GIVEN DATA:
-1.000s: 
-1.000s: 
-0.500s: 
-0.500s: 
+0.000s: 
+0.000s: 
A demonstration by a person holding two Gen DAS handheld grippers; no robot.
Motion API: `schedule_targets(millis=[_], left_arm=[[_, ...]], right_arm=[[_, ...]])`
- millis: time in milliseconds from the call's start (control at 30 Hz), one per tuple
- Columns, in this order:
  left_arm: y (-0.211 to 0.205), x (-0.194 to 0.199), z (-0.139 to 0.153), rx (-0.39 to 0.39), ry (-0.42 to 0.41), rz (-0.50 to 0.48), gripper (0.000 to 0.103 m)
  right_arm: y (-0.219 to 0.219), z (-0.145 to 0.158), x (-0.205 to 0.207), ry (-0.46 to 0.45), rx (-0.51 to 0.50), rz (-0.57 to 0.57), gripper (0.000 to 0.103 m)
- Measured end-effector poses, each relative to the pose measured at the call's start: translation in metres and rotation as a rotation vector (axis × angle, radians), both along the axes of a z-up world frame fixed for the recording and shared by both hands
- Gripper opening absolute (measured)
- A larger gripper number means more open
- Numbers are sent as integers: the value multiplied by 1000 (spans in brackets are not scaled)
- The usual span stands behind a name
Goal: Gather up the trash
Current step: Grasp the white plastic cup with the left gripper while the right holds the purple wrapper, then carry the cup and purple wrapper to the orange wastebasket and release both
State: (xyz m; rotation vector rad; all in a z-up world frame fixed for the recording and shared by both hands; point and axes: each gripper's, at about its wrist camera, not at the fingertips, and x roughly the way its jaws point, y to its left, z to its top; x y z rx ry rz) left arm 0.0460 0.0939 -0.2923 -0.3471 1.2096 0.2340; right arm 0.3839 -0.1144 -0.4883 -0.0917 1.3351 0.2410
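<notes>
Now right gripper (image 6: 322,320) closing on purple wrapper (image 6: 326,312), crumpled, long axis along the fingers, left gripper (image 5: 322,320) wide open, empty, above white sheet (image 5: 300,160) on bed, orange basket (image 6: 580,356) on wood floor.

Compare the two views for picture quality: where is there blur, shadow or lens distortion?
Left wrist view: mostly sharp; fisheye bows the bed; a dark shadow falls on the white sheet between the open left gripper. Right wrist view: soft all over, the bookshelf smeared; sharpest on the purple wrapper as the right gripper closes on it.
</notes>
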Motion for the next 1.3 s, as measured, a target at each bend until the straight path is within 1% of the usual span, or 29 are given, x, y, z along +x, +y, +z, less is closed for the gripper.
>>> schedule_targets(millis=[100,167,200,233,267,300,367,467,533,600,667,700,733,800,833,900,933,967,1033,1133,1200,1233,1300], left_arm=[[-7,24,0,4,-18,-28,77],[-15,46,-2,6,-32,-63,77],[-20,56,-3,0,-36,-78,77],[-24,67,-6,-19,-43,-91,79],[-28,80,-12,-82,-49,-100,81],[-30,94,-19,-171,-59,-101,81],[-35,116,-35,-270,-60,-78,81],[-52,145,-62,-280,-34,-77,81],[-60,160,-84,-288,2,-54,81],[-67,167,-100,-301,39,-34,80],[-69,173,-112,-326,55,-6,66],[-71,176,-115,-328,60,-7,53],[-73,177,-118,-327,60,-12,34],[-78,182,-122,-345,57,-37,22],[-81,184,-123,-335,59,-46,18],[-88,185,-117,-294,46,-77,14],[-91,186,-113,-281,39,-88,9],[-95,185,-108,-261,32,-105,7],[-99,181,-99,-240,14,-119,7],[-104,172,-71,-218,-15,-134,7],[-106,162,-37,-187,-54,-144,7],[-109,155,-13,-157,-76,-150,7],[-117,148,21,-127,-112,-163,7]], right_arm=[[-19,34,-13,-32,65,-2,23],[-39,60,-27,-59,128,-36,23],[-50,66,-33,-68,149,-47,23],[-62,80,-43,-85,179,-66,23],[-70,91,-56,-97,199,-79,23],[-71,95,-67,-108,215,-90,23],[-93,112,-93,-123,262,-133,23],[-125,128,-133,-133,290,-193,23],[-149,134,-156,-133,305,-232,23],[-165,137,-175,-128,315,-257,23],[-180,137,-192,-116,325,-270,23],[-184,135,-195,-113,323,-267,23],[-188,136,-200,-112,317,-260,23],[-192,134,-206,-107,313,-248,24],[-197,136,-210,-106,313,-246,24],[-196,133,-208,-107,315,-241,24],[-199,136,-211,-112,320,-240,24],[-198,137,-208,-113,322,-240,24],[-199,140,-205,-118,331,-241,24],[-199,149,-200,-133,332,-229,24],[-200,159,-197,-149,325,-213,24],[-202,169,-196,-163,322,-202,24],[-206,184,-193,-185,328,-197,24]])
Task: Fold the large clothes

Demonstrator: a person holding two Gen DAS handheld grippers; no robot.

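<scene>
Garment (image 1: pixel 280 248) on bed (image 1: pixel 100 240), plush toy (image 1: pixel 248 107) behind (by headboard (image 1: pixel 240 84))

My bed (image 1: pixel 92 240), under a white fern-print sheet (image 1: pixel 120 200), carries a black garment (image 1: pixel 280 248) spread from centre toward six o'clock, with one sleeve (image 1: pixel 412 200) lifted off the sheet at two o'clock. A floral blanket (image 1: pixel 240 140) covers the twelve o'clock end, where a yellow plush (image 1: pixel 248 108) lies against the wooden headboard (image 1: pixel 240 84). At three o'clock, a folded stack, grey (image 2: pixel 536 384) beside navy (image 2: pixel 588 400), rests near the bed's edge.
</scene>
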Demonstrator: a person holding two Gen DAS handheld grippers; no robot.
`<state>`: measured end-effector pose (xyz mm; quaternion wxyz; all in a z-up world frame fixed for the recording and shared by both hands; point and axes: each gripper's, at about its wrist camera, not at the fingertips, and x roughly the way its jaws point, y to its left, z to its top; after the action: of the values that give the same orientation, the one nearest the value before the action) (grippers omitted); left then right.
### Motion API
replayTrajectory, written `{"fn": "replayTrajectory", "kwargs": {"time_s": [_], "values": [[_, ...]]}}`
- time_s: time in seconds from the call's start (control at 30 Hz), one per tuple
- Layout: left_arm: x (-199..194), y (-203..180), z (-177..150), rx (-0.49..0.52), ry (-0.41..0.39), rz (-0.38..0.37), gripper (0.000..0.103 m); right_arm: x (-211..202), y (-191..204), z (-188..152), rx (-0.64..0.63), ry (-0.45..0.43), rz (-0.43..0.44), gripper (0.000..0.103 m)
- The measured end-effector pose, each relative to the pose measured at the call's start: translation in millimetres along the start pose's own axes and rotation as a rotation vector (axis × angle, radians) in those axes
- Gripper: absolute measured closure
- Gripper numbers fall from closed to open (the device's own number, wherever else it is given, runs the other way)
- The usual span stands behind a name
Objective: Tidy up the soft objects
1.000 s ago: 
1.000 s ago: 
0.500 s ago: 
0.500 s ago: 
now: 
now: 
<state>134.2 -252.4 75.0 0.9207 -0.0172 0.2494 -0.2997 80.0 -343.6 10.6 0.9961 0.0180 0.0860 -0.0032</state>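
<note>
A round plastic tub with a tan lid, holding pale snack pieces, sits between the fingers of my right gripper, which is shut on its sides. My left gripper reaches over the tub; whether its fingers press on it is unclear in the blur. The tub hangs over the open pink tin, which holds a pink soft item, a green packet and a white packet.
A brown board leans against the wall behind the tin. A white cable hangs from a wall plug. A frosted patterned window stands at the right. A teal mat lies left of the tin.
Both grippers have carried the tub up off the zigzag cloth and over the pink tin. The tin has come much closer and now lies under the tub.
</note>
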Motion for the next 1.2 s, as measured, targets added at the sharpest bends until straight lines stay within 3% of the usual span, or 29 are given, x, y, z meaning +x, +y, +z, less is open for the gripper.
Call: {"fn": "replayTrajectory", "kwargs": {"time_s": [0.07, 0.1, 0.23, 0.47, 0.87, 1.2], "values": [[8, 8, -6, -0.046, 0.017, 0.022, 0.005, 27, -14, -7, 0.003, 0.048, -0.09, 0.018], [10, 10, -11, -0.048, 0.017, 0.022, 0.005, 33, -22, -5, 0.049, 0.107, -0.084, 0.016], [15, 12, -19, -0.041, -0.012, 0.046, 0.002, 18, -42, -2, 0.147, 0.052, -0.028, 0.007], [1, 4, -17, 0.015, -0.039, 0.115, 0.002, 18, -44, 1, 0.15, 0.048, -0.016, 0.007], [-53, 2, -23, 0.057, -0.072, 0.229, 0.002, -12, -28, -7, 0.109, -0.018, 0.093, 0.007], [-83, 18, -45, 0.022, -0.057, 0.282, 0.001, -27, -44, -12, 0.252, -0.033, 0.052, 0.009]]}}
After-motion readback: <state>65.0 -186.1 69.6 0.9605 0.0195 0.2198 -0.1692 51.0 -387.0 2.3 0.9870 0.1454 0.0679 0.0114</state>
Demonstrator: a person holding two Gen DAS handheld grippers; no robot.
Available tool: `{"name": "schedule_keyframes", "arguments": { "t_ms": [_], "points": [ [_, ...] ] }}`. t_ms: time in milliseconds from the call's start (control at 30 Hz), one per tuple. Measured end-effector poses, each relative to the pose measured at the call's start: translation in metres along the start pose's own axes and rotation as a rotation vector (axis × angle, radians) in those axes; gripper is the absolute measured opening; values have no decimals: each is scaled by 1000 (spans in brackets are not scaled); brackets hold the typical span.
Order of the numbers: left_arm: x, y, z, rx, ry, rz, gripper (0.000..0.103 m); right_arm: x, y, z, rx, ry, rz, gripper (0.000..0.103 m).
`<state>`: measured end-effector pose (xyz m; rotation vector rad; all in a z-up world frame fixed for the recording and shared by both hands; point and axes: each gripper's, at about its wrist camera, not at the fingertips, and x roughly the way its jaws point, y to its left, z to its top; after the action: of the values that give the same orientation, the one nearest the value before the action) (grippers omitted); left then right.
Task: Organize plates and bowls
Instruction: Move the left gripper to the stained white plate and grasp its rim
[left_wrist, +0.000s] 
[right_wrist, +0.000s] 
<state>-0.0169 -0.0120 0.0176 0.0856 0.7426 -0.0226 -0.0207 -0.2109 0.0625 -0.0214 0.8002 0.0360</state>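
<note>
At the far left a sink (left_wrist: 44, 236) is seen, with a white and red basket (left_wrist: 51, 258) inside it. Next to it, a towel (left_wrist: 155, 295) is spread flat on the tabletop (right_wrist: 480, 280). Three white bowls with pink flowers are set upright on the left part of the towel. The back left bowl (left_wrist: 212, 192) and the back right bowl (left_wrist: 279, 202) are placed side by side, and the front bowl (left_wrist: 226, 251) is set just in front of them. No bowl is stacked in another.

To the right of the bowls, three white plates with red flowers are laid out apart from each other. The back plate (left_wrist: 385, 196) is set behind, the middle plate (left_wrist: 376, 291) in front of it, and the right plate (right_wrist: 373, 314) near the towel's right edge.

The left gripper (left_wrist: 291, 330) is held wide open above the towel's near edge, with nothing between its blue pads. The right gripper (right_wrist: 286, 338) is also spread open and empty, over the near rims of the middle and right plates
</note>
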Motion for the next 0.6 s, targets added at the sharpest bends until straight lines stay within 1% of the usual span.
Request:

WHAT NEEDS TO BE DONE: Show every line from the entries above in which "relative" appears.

YOUR RESPONSE:
- Measured end-effector poses, each relative to the pose measured at the call's start: translation in metres and rotation as a rotation vector (axis × angle, radians), both along the axes of a z-up world frame fixed for the recording and shared by both hands
- The measured end-effector pose, each relative to the pose measured at the call's start: translation in millimetres along the start pose's own axes and rotation as a rotation vector (axis × angle, radians) in those axes
Available tool: `{"name": "schedule_keyframes", "arguments": { "t_ms": [_], "points": [ [_, ...] ] }}`. t_ms: time in milliseconds from the call's start (control at 30 Hz), one per tuple. Measured end-effector poses, each relative to the pose measured at the call's start: translation in metres along the start pose's own axes and rotation as a rotation vector (axis × angle, radians) in those axes; gripper is the absolute measured opening; values have no decimals: each is scaled by 1000 (spans in brackets are not scaled); brackets hold the typical span.

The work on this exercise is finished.